Give the listing again exactly, omitting its images.
________________________________________
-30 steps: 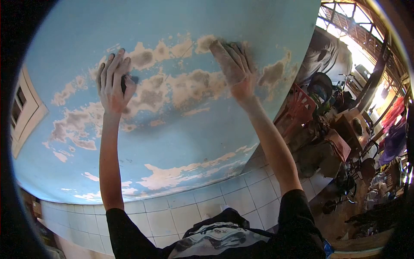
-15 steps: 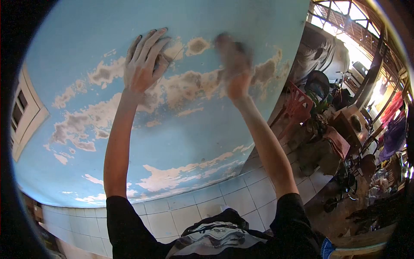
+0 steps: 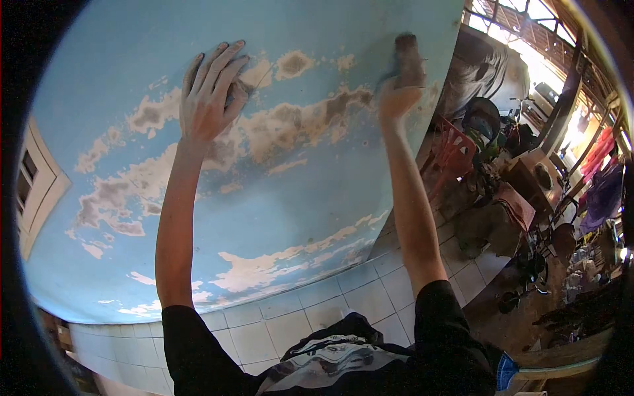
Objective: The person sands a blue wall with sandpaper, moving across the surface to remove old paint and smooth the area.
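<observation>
A blue painted wall [image 3: 310, 198] fills the view, with worn patches of bare beige and grey plaster [image 3: 290, 129] across it. My left hand [image 3: 210, 99] lies flat on the wall at the upper left, fingers spread, pressing a small dark sanding piece [image 3: 239, 91] under palm and thumb. My right hand [image 3: 401, 82] is raised near the wall's right edge. It is dusty and blurred with fingers together and pointing up, and what it holds does not show.
White tiles [image 3: 330, 310] run along the wall's base. A window frame [image 3: 36, 178] sits at the far left. To the right stand a red plastic chair [image 3: 452, 148], a wooden cabinet [image 3: 531, 181], hanging clothes [image 3: 604, 198] and clutter on the floor.
My left hand moved up and to the right over the second and now rests still. My right hand swept to the right along the patch, towards the wall's edge.
</observation>
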`<state>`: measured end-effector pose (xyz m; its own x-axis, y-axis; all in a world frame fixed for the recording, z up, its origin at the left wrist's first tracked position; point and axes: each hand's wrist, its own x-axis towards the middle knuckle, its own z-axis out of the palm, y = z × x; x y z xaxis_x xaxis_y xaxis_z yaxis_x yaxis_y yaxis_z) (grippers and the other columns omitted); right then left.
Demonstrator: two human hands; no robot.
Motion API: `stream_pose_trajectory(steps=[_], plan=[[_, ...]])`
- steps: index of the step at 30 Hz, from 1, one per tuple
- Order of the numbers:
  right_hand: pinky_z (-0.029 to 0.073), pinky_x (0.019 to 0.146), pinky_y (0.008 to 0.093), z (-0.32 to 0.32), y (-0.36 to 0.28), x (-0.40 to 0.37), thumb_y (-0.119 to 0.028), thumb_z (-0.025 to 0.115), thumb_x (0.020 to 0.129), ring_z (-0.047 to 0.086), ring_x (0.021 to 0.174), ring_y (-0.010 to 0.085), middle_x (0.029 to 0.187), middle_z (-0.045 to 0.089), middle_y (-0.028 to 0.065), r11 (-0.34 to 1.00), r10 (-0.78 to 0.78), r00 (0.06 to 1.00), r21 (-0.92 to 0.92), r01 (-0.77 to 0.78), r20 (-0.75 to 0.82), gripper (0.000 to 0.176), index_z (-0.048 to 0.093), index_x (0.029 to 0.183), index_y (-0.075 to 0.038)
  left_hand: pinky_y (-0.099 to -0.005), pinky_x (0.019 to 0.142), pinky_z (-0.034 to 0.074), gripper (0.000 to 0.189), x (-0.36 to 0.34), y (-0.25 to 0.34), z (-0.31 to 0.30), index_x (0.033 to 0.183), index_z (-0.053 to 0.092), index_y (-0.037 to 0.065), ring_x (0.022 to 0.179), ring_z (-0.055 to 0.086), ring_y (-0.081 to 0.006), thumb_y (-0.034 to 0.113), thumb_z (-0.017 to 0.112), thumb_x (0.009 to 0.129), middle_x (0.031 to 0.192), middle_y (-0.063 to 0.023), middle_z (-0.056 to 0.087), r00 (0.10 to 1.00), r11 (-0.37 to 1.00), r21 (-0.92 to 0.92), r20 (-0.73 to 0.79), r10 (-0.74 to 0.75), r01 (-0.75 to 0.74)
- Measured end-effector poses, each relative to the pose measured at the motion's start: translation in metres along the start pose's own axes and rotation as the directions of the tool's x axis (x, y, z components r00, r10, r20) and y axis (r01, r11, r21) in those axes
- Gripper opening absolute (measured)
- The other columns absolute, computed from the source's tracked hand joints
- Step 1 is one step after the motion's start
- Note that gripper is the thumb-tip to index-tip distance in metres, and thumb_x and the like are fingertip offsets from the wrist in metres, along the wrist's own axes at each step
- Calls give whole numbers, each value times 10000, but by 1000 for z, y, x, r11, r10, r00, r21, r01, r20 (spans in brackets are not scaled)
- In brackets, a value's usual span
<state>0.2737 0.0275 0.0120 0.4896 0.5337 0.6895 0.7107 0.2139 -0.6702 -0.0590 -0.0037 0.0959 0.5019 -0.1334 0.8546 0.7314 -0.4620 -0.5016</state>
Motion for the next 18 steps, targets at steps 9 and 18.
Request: stream_pose_trajectory(steps=[9,18], plan=[[456,938,422,-36,-8,-3,32,527,829,574,1108,259,1158,609,183,934,-218,878,170,315,-426,390,522,1217,73,-428,1061,348,340,0,3,-1,1160,574,174,1230,500,-196,122,530,827,1324,32,537,1000,999,36,4,-20,20],[533,634,338,-42,13,3,19,543,843,658,710,254,989,643,188,922,-135,964,327,207,-229,367,517,1209,19,-431,1073,342,325,-2,4,0,1145,580,176,1242,490,-187,119,534,828,1336,27,531,1000,998,59,10,-24,23]])
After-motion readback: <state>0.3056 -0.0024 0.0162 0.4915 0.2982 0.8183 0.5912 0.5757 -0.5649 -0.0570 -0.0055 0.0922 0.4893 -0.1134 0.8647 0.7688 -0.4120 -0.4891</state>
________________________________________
Result.
-30 steps: 
-15 steps: 
+0 steps: 
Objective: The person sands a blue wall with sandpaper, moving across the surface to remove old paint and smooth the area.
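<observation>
A blue painted wall [image 3: 310, 198] fills the view, with worn patches of bare beige and grey plaster [image 3: 290, 129] across it. My left hand [image 3: 210, 99] lies flat on the wall at the upper left, fingers spread, pressing a small dark sanding piece [image 3: 239, 91] under palm and thumb. My right hand [image 3: 401, 82] is raised near the wall's right edge. It is dusty and blurred with fingers together and pointing up, and what it holds does not show.
White tiles [image 3: 330, 310] run along the wall's base. A window frame [image 3: 36, 178] sits at the far left. To the right stand a red plastic chair [image 3: 452, 148], a wooden cabinet [image 3: 531, 181], hanging clothes [image 3: 604, 198] and clutter on the floor.
My left hand moved up and to the right over the second and now rests still. My right hand swept to the right along the patch, towards the wall's edge.
</observation>
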`<state>`: measured end-effector pose (xyz m; its own x-axis, y-axis; all in a world frame fixed for the recording, z up, its origin at the left wrist's first tracked position; point and axes: each hand's wrist, its own x-axis towards the middle knuckle, its own z-axis out of the palm, y = z × x; x y z xaxis_x xaxis_y xaxis_z yaxis_x yaxis_y yaxis_z) (grippers and the other columns omitted); right then left.
Demonstrator: two human hands; no robot.
Motion API: `stream_pose_trajectory(steps=[_], plan=[[_, ...]])`
- steps: index of the step at 30 Hz, from 1, one per tuple
- Order of the numbers:
  right_hand: pinky_z (-0.029 to 0.073), pinky_x (0.019 to 0.146), pinky_y (0.008 to 0.093), z (-0.32 to 0.32), y (-0.36 to 0.28), x (-0.40 to 0.37), thumb_y (-0.119 to 0.028), thumb_z (-0.025 to 0.115), thumb_x (0.020 to 0.129), ring_z (-0.047 to 0.086), ring_x (0.021 to 0.174), ring_y (-0.010 to 0.085), middle_x (0.029 to 0.187), middle_z (-0.045 to 0.089), middle_y (-0.028 to 0.065), r11 (-0.34 to 1.00), r10 (-0.78 to 0.78), r00 (0.06 to 1.00), r21 (-0.92 to 0.92), r01 (-0.77 to 0.78), r20 (-0.75 to 0.82), gripper (0.000 to 0.176), index_z (-0.048 to 0.093), index_x (0.029 to 0.183), index_y (-0.075 to 0.038)
  left_hand: pinky_y (-0.099 to -0.005), pinky_x (0.019 to 0.142), pinky_z (-0.034 to 0.074), gripper (0.000 to 0.189), x (-0.36 to 0.34), y (-0.25 to 0.34), z (-0.31 to 0.30), index_x (0.033 to 0.183), index_z (-0.053 to 0.092), index_y (-0.037 to 0.065), ring_x (0.022 to 0.179), ring_z (-0.055 to 0.086), ring_y (-0.081 to 0.006), thumb_y (-0.034 to 0.113), thumb_z (-0.017 to 0.112), thumb_x (0.009 to 0.129), middle_x (0.031 to 0.192), middle_y (-0.063 to 0.023), middle_z (-0.056 to 0.087), r00 (0.10 to 1.00), r11 (-0.37 to 1.00), r21 (-0.92 to 0.92), r20 (-0.73 to 0.79), r10 (-0.74 to 0.75), r01 (-0.75 to 0.74)
- Measured end-effector poses, each relative to the pose measured at the motion's start: translation in metres along the start pose's own axes and rotation as the directions of the tool's x axis (x, y, z components r00, r10, r20) and y axis (r01, r11, r21) in those axes
- Gripper opening absolute (measured)
- The other columns absolute, computed from the source's tracked hand joints
- Step 1 is one step after the motion's start
- Note that gripper is the thumb-tip to index-tip distance in metres, and thumb_x and the like are fingertip offsets from the wrist in metres, along the wrist's own axes at each step
- Calls give whole numbers, each value times 10000, but by 1000 for z, y, x, r11, r10, r00, r21, r01, r20 (spans in brackets are not scaled)
- In brackets, a value's usual span
<state>0.2737 0.0275 0.0120 0.4896 0.5337 0.6895 0.7107 0.2139 -0.6702 -0.0590 -0.0037 0.0959 0.5019 -0.1334 0.8546 0.7314 -0.4620 -0.5016</state>
Motion for the next 18 steps, targets at steps 9 and 18.
Request: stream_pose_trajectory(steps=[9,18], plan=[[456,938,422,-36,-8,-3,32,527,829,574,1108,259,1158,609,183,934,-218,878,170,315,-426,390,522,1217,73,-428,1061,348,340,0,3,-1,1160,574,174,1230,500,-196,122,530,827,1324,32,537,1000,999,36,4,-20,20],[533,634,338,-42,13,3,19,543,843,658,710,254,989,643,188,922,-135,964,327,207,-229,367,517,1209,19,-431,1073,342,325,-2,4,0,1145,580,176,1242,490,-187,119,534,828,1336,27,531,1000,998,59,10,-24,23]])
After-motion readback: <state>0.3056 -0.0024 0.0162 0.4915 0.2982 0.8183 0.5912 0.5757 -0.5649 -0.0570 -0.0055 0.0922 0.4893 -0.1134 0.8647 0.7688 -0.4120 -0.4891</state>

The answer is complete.